*Problem details*: Copy the lines exactly. Begin at the first line of the data and stop after the line with "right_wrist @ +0".

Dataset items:
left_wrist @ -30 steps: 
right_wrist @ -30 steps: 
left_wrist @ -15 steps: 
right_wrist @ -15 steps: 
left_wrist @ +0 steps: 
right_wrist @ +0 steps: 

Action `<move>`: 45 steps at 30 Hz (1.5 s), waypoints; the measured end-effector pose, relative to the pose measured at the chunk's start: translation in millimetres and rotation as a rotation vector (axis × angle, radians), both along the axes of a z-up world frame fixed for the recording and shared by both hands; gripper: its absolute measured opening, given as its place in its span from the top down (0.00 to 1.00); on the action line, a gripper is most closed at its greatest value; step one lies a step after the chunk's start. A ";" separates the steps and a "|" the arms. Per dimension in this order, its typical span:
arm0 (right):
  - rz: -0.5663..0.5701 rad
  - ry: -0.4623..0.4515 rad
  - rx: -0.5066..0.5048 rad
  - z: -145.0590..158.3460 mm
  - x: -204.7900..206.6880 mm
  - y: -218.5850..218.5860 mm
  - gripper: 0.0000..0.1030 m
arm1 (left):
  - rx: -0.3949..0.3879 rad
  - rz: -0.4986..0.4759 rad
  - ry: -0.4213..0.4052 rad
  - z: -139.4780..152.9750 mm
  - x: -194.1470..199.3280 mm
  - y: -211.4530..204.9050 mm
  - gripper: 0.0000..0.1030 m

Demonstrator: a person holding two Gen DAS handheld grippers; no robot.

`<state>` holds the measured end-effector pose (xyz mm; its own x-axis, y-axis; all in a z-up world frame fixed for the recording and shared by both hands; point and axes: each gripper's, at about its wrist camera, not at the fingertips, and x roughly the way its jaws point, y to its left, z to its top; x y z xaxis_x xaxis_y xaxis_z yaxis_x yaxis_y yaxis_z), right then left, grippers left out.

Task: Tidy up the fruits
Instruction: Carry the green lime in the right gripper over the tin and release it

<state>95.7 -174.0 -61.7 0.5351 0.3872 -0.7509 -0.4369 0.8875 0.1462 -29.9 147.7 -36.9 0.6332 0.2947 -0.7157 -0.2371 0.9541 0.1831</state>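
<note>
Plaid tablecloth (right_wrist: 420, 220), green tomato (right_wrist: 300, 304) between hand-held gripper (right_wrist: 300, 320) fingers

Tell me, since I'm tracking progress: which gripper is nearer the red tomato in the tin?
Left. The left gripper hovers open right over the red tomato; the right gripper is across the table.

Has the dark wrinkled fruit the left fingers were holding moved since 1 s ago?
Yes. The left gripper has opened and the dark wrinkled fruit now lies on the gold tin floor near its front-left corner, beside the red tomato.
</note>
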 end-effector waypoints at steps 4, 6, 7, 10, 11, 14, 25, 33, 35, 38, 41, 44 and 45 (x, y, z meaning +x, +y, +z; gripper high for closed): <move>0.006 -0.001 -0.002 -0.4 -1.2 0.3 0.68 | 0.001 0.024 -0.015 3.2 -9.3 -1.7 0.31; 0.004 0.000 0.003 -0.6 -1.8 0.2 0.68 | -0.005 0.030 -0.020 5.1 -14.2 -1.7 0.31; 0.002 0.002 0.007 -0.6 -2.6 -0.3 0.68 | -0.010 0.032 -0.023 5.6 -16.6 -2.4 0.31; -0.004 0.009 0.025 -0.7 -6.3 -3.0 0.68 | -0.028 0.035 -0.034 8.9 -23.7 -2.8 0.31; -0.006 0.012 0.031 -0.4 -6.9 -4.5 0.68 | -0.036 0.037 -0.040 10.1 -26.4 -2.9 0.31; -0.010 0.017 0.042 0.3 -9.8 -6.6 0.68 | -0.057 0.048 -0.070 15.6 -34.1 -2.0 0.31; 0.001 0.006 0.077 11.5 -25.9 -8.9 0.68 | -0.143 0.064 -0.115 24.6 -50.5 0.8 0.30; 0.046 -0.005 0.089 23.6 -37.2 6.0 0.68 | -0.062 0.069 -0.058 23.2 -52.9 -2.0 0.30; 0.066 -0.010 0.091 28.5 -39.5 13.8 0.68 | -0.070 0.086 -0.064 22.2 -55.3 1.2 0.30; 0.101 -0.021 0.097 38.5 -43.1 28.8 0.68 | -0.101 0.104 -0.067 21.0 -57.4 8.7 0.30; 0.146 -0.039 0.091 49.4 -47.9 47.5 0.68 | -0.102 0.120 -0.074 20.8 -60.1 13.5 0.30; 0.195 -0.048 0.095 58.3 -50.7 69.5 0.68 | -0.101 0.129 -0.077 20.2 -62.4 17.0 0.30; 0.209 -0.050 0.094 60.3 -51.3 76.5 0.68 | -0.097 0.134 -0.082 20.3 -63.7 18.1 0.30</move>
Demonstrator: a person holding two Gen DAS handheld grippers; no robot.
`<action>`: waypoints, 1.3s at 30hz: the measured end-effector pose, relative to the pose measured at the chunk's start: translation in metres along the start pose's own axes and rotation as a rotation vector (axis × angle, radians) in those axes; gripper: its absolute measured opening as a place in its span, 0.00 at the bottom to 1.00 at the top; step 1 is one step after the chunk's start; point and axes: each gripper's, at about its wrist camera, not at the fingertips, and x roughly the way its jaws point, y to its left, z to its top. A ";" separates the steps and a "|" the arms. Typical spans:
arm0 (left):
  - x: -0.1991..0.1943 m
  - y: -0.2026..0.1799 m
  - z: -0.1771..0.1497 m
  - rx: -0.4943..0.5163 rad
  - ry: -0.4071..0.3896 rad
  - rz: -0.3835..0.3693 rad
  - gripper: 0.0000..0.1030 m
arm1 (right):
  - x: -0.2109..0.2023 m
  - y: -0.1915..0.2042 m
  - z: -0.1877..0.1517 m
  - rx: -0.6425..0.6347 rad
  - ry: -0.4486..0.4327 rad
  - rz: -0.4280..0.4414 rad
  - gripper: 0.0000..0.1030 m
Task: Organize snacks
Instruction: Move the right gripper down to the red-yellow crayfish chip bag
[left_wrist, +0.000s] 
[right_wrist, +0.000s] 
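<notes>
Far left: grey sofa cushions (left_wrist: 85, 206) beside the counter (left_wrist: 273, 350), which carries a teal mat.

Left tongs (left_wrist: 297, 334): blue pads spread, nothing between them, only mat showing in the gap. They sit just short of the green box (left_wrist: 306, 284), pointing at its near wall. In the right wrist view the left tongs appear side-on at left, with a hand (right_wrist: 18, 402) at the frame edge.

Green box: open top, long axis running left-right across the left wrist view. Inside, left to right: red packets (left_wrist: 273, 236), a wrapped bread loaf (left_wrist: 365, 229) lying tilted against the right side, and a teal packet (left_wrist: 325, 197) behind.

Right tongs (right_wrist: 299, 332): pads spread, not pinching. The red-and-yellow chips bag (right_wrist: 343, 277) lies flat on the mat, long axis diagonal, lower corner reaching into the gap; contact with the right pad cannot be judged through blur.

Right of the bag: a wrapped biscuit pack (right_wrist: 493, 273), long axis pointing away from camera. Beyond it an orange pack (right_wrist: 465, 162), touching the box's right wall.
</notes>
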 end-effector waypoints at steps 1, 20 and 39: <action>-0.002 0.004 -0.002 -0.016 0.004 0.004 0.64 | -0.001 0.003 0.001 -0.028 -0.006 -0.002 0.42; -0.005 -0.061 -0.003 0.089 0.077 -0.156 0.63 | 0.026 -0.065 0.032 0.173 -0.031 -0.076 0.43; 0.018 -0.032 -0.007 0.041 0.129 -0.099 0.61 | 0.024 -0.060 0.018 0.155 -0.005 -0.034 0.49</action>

*Solution for this exercise*:
left_wrist @ -30 steps: 
right_wrist @ -30 steps: 
left_wrist @ -15 steps: 
right_wrist @ -15 steps: 
left_wrist @ +0 steps: 
right_wrist @ +0 steps: 

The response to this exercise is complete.